The Federal Energy Regulatory Commission has approved a controversial plan to fast-track PJM grid connections for up to 50 new dispatchable gas-fired generators. PJM. the nation’s largest regional transmission organization, says it faces potential shortages as a result of new electricity demand as soon as next year. The order (ER25-712) allows the selected projects to jump the queue of projects lined up to get onto the grid that serves some 65 million people in 13 mid-Atlantic states.

In a notational vote (meaning it was not done in a public meeting) on Feb. 11, the commission adopted a plan PJM had proposed in December. In approving PJM’s plan to study line-jumping access to its high-voltage transmission grid, FERC said that “the proposal reasonably addresses the possibility of a resource adequacy shortfall driven by significant load growth, premature retirements, and delayed new entry” to the grid.

New FERC Republican Chairman Mark Christie, and Democratic former chairman Willie Phillips and Commissioner David Rosner voted to approve the PJM proposal. Christie has made improving dispatchable generation in PJM a priority throughout his FERC membership. In a statement, Phillips and Rosner said, “PJM is in grave danger of not having enough generation to meet demand. The Commission must confront the real and consequential harm that failing to act could have on consumers in the PJM region.”

Democratic Commissioner Judy Chang dissented. She wrote, “While PJM faces looming reliability challenges, its proposed solution primarily prioritizes the size of the new interconnecting resources over speed, and thus is poorly designed to address those very real challenges.  By expediting projects that are unlikely to directly address PJM’s reliability risks in the 2026-2030 timeframe, PJM’s filing also presents a risk of the worst of both worlds: it compromises the Commission’s open access principles with no guarantee it will resolve PJM’s reliability issue.”

Commissioner Lindsay See did not participate in the case.

Most of the major interests in the PJM footprint approved the plan, including the electric utilities, state regulators, non-utility generators, and the PJM market monitor. Other interests, including renewable energy generators, environmentalists, and consumer groups, opposed the plan.

Representing solar and wind energy interests, the American Council on Renewable Energy (ACORE) said the scoring method PJM will use to determine who jumps the line “assigns no weight to a project’s absence of fuel dependency and lower weights to location, expected completion, uprates and utilization of headroom. As a result, certain thermal projects may receive a higher score than other projects with lower individual capacity accreditations that may come on-line more quickly and be more available at critical times.”

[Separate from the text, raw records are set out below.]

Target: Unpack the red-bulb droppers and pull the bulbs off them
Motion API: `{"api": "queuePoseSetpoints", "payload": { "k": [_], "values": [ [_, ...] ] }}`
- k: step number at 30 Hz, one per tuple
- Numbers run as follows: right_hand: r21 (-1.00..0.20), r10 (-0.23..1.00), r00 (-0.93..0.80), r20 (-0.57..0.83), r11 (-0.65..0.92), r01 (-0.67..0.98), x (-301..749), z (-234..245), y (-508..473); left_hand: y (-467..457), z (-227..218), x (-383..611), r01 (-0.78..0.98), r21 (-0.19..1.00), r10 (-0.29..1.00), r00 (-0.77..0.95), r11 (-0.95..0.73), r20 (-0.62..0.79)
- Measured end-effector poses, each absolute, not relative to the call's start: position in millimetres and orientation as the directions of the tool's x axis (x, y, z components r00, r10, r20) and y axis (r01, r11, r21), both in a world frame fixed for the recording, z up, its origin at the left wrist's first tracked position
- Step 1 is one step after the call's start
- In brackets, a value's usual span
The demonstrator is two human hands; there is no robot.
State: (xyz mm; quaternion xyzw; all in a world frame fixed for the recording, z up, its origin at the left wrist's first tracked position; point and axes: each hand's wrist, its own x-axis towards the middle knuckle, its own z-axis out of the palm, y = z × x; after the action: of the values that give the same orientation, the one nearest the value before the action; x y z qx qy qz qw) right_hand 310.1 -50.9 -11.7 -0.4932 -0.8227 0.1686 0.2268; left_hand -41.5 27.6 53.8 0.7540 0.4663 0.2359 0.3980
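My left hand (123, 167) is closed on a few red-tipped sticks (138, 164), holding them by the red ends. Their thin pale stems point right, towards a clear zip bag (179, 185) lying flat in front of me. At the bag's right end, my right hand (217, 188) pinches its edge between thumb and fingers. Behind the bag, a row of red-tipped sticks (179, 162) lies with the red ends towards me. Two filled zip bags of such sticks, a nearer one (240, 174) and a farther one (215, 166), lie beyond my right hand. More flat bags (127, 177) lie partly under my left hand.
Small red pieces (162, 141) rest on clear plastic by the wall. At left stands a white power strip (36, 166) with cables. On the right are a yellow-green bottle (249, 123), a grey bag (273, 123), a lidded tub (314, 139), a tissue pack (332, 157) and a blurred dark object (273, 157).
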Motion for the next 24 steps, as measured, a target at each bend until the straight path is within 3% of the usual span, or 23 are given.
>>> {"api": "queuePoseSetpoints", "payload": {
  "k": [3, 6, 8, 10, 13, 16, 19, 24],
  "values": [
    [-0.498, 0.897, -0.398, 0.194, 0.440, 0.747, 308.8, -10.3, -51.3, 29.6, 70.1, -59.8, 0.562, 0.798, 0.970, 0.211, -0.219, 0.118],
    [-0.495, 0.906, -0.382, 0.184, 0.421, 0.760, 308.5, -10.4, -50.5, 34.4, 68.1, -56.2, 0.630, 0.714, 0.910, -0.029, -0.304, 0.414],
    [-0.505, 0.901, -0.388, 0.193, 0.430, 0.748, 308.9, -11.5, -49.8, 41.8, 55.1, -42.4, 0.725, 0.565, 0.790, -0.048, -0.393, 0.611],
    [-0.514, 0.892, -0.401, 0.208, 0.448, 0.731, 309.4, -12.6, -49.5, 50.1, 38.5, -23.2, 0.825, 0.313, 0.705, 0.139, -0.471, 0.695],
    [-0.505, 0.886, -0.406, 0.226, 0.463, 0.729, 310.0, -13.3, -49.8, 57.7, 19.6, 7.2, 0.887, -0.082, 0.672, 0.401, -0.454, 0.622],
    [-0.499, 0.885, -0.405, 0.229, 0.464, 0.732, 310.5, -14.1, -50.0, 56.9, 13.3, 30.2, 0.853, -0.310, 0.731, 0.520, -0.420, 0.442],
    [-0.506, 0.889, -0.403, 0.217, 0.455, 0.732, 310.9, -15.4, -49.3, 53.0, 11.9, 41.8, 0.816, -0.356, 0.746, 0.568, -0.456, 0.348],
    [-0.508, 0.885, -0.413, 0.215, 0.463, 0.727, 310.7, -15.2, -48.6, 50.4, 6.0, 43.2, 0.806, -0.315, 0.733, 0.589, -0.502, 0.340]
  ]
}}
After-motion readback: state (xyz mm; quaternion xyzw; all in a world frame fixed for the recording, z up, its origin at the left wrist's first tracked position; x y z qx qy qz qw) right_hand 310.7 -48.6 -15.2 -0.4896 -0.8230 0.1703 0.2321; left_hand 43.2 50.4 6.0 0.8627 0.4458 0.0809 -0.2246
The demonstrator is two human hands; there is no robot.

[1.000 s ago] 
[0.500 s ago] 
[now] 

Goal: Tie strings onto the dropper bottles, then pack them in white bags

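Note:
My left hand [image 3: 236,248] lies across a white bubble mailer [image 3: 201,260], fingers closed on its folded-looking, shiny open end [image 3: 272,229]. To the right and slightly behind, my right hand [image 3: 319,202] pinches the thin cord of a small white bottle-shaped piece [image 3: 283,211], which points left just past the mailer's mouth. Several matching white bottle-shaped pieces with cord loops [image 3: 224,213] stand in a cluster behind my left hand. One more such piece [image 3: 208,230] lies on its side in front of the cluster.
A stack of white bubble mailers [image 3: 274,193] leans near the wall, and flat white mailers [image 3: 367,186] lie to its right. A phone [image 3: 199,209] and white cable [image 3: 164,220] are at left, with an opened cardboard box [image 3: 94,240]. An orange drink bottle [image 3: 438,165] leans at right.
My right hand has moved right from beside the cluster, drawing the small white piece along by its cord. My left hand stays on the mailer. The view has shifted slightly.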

The Natural Resources Defense Council said the PJM plan “constitutes an admission that PJM’s interconnection queue has failed.” In response to that failure, the venerable environmental group said the PJM plan “does little more than provide an opportunity for large projects of particular technologies to purchase an option to jump the queue.”

NRDC also focused on the PJM scorecard: “So, for example, all else equal, a nuclear plant with a proposed commercial operation date of 2040 will be chosen over a gas combined cycle plant that will be in service by 2030; a gas combined cycle that will not be in service until the mid-2030s will be chosen over an 8-hour battery that can go into service quickly, and so on.”

In the same order, FERC unanimously approved changes in PJM’s “Surplus Interconnection Service” or SIS. Utility Dive explained that SIS “allows a new resource to use any unused portion of an existing generating facility’s interconnection service as long as the total amount of interconnection service at the point of interconnection remains the same. Battery storage, for example, could be paired with intermittent resources to more fully use available interconnection capacity.”

FERC approved PJM’s plan to speed up the SIS procedure, which runs separately from PJM’s conventional interconnection queue and is much faster in providing grid connections. According to industry supporters, this reform could put more than 26 GW of capacity on the grid for the 2026/2027 delivery year.